• **DIRECTIONS FOR THIS TASK**: Your task is to repeat the data exactly, every line of it.

• **DATA EXTRACT**:
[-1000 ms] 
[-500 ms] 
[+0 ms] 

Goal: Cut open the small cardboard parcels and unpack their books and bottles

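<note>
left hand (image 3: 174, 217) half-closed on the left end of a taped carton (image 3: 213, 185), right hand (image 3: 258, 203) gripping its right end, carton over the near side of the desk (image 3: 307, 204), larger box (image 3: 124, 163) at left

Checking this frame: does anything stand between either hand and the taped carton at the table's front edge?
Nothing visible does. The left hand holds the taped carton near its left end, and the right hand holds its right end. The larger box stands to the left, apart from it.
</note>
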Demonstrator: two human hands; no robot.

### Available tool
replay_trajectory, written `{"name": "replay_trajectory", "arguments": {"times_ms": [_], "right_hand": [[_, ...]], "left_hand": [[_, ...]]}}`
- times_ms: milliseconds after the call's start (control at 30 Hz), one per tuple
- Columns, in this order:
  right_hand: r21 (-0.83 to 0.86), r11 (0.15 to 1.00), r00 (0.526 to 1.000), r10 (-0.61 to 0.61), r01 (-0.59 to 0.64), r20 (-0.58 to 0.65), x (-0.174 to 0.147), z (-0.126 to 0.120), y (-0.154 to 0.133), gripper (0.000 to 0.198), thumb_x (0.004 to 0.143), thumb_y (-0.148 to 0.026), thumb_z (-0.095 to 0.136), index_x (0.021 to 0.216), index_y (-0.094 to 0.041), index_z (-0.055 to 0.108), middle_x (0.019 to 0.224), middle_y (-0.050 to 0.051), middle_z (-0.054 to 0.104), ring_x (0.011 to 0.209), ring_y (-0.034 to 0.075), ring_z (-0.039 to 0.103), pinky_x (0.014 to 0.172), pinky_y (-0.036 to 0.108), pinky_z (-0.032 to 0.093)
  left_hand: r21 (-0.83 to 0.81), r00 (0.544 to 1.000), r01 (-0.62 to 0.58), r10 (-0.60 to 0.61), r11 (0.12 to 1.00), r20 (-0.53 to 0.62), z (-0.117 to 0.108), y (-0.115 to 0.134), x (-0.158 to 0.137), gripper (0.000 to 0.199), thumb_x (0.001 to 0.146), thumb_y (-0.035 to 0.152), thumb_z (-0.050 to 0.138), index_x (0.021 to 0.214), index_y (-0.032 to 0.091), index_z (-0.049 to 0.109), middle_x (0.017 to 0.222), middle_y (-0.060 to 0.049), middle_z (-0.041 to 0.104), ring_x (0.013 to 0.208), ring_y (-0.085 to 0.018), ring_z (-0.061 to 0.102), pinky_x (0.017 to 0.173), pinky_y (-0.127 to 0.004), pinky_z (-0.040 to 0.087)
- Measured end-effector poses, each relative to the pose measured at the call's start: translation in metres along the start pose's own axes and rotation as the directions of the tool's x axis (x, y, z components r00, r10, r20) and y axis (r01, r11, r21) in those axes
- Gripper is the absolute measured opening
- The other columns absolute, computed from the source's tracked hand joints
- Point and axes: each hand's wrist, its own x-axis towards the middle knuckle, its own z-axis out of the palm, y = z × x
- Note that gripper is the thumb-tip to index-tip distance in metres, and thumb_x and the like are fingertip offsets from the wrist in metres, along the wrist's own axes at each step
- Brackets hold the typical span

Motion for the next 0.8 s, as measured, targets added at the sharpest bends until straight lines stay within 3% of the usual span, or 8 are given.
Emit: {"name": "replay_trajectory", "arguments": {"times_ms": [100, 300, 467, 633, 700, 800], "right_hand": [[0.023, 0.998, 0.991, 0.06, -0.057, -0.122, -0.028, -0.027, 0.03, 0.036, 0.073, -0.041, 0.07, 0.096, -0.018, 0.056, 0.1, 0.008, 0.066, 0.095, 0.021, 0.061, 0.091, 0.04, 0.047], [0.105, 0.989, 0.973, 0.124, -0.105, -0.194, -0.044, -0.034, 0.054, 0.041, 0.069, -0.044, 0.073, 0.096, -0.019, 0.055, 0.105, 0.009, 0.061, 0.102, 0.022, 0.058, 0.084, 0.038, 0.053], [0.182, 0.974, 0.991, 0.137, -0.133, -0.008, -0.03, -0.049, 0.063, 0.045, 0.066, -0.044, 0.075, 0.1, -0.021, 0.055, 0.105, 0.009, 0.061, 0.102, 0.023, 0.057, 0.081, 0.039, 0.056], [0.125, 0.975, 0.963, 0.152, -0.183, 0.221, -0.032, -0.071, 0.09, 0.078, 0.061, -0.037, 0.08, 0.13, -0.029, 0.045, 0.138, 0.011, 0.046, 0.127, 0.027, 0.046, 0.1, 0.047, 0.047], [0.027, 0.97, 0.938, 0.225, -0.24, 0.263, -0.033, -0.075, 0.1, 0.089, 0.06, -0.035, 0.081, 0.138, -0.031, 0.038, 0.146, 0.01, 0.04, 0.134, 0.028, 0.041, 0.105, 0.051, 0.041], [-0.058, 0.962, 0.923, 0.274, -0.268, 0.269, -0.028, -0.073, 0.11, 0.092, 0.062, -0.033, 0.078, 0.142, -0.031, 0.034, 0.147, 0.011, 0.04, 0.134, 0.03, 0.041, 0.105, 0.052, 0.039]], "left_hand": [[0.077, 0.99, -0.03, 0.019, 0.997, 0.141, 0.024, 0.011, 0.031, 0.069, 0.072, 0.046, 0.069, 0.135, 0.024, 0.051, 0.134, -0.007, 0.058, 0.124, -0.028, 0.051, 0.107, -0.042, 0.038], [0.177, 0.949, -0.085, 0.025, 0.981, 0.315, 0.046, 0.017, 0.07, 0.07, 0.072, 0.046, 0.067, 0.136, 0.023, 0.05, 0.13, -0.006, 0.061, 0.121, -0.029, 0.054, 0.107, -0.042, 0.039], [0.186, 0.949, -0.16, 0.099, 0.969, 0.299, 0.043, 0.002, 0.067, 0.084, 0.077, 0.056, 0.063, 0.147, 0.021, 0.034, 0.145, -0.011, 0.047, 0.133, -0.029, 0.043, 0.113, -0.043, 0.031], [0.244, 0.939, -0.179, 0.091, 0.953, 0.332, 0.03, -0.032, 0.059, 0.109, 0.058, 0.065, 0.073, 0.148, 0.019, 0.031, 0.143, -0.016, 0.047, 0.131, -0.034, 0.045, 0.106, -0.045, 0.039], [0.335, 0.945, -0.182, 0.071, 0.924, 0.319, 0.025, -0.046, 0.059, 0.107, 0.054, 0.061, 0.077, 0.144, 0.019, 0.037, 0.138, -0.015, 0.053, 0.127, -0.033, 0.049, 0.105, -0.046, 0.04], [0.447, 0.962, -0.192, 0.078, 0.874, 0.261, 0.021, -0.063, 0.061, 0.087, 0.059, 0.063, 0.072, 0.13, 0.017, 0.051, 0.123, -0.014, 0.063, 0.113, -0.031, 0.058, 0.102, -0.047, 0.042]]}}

• **ANSWER TO THIS TASK**:
[-1000 ms] 
[-500 ms] 
[+0 ms] 

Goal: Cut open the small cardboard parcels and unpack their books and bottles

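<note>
left hand (image 3: 174, 217) half-closed on the left end of a taped carton (image 3: 213, 185), right hand (image 3: 258, 203) gripping its right end, carton over the near side of the desk (image 3: 307, 204), larger box (image 3: 124, 163) at left

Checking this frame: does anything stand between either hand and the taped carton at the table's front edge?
Nothing visible does. The left hand holds the taped carton near its left end, and the right hand holds its right end. The larger box stands to the left, apart from it.
</note>
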Demonstrator: two human hands; no robot.

### Available tool
replay_trajectory, written `{"name": "replay_trajectory", "arguments": {"times_ms": [_], "right_hand": [[_, ...]], "left_hand": [[_, ...]]}}`
- times_ms: milliseconds after the call's start (control at 30 Hz), one per tuple
- Columns, in this order:
  right_hand: r21 (-0.83 to 0.86), r11 (0.15 to 1.00), r00 (0.526 to 1.000), r10 (-0.61 to 0.61), r01 (-0.59 to 0.64), r20 (-0.58 to 0.65), x (-0.174 to 0.147), z (-0.126 to 0.120), y (-0.154 to 0.133), gripper (0.000 to 0.198), thumb_x (0.004 to 0.143), thumb_y (-0.148 to 0.026), thumb_z (-0.095 to 0.136), index_x (0.021 to 0.216), index_y (-0.094 to 0.041), index_z (-0.055 to 0.108), middle_x (0.019 to 0.224), middle_y (-0.050 to 0.051), middle_z (-0.054 to 0.104), ring_x (0.011 to 0.209), ring_y (-0.034 to 0.075), ring_z (-0.039 to 0.103), pinky_x (0.014 to 0.172), pinky_y (-0.036 to 0.108), pinky_z (-0.032 to 0.093)
  left_hand: r21 (-0.83 to 0.81), r00 (0.544 to 1.000), r01 (-0.62 to 0.58), r10 (-0.60 to 0.61), r11 (0.12 to 1.00), r20 (-0.53 to 0.62), z (-0.117 to 0.108), y (-0.115 to 0.134), x (-0.158 to 0.137), gripper (0.000 to 0.199), thumb_x (0.001 to 0.146), thumb_y (-0.035 to 0.152), thumb_z (-0.050 to 0.138), index_x (0.021 to 0.214), index_y (-0.032 to 0.091), index_z (-0.049 to 0.109), middle_x (0.017 to 0.222), middle_y (-0.060 to 0.049), middle_z (-0.041 to 0.104), ring_x (0.013 to 0.208), ring_y (-0.085 to 0.018), ring_z (-0.061 to 0.102), pinky_x (0.017 to 0.173), pinky_y (-0.127 to 0.004), pinky_z (-0.040 to 0.087)
- Measured end-effector poses, each relative to the pose measured at the call's start: translation in metres along the start pose's own axes and rotation as the directions of the tool's x axis (x, y, z components r00, r10, r20) and y axis (r01, r11, r21) in those axes
- Gripper is the absolute measured opening
- The other columns absolute, computed from the source's tracked hand joints
- Point and axes: each hand's wrist, its own x-axis towards the middle knuckle, its own z-axis out of the palm, y = z × x
- Note that gripper is the thumb-tip to index-tip distance in metres, and thumb_x and the like are fingertip offsets from the wrist in metres, along the wrist's own axes at each step
- Brackets hold the typical span

Motion for the next 0.8 s, as measured, targets added at the sharpest bends until straight lines stay within 3% of the usual span, or 8 are given.
Emit: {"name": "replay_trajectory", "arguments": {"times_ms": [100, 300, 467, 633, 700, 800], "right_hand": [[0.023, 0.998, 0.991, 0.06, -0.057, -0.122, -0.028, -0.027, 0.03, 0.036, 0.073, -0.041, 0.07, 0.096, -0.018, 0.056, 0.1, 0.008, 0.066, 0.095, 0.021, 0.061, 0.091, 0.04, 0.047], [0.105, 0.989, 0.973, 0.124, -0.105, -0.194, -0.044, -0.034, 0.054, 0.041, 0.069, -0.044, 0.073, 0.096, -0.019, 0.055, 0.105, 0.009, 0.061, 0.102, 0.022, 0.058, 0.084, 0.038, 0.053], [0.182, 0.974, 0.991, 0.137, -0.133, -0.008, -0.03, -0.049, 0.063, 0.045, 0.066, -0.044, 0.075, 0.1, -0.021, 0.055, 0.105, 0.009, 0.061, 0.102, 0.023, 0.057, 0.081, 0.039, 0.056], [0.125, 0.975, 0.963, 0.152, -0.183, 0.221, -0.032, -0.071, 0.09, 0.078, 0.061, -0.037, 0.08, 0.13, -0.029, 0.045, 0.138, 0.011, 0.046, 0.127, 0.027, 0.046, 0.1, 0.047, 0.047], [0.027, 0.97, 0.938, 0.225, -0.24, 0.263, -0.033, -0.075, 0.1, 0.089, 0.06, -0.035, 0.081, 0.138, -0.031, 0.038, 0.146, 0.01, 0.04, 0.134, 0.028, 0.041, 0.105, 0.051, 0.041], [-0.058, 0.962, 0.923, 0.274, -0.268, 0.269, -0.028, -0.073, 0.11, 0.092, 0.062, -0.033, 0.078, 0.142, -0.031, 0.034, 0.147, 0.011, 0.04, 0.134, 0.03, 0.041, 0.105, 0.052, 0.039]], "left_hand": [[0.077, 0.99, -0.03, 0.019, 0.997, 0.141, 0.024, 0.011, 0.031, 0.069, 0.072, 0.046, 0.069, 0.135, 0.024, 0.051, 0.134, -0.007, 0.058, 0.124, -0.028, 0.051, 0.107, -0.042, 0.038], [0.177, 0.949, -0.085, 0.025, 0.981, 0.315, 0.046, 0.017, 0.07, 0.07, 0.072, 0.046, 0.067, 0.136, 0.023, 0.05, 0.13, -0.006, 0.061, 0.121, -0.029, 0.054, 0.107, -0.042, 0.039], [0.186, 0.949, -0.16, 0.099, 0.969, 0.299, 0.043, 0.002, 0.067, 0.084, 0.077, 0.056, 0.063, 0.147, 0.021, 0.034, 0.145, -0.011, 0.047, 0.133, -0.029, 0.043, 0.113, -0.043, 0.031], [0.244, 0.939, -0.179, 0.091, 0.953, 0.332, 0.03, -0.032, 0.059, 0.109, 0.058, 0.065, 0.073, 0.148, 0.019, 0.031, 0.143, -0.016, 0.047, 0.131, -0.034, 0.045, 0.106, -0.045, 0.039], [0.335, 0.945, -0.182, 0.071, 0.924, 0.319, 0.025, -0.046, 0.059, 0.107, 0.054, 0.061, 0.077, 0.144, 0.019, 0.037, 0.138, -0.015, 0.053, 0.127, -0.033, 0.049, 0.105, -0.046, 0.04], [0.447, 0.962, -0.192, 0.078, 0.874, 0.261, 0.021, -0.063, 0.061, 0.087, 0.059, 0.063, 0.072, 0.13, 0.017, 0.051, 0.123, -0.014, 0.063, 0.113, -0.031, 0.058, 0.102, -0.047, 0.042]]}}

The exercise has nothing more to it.